All the psychiatrists at our clinic agree: It is hard to remember when our patients who take an antipsychotic are due for metabolic monitoring, and it’s even harder to get many of them to follow through with timely blood tests. For many, stopping their medication would be a bad idea. If we keep a patient on an antipsychotic and a metabolic problem results, how serious is our malpractice liability risk?

Submitted by “Dr. V”


Antipsychotics, the mainstay of treatment for schizophrenia,1 put patients at risk of gaining weight and developing metabolic syndrome, including type 2 diabetes mellitus, hypertension, and dyslipidemia.2 Second-generation antipsychotics are the biggest offenders, but taking a first-generation antipsychotic also can lead to these adverse effects.3

Most psychiatrists are aware of these risks and prefer that their patients do not experience them. However, many psychiatrists neglect proper monitoring or, like Dr. V, find it hard to ensure it happens and thus worry about clinical deterioration if patients stop taking an antipsychotic.4 If you are in the same situation as Dr. V, what medicolegal risks are you facing?

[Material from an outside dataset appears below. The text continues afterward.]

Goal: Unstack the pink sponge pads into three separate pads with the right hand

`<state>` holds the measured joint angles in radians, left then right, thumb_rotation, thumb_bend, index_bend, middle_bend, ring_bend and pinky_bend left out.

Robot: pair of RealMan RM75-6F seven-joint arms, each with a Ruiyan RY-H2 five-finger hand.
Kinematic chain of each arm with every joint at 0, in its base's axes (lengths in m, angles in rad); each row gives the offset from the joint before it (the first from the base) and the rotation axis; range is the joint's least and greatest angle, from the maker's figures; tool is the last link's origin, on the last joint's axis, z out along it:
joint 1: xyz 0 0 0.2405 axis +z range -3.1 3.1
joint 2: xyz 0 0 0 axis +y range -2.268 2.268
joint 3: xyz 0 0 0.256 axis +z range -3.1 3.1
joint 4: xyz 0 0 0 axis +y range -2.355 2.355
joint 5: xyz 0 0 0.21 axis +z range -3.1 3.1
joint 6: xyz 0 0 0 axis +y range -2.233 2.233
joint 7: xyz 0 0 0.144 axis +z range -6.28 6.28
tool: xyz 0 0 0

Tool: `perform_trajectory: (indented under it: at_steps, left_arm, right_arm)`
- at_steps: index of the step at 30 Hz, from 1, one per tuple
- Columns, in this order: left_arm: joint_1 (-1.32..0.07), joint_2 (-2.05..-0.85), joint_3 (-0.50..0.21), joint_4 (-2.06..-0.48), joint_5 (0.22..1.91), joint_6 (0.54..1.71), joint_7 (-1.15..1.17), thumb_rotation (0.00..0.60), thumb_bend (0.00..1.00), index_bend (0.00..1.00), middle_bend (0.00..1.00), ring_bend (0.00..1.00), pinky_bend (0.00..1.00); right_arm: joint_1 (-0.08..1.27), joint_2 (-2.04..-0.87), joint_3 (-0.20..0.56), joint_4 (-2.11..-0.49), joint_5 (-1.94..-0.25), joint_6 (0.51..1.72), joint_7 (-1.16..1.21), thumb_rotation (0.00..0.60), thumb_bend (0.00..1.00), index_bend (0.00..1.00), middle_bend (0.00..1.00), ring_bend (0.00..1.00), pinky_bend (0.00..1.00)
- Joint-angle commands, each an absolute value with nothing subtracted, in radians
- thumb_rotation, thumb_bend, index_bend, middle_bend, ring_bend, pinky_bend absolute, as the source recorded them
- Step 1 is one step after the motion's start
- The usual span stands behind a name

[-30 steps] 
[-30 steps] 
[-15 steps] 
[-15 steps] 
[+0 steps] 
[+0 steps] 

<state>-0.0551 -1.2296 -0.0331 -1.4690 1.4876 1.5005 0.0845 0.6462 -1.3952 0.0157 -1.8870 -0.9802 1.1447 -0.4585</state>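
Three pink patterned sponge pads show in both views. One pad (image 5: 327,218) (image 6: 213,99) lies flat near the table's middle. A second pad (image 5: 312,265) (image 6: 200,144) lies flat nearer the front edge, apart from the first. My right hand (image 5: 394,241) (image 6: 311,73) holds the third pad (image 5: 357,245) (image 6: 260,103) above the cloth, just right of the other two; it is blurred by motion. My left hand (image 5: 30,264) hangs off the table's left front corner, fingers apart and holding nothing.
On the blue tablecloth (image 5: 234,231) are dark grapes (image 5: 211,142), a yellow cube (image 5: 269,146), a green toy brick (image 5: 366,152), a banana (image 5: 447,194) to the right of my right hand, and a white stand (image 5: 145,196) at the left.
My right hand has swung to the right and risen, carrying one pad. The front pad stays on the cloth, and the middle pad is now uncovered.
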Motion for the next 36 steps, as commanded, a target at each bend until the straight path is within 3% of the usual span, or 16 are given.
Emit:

To answer this question, we will:

 

  • review the clinical guidelines and standards for monitoring metabolic effects of antipsychotics
  • examine how well (or poorly) physicians adhere to these standards
  • discuss what “standard of care” means and how a practice guideline affects the standard effects
  • propose how psychiatrists can do better at policing the metabolic effects of antipsychotics.


I’ll be watching you: Following guidelines
Several medical specialty societies have published guidelines for monitoring the metabolic effects of antipsychotics.5-8 These guidelines instruct physicians to obtain a thorough personal and family history; consider metabolic risks when starting a medication; and monitor weight, waist circumference, blood pressure, glucose, hemoglobin A1c, and lipids at various intervals. They also advise referral for management of detected metabolic problems.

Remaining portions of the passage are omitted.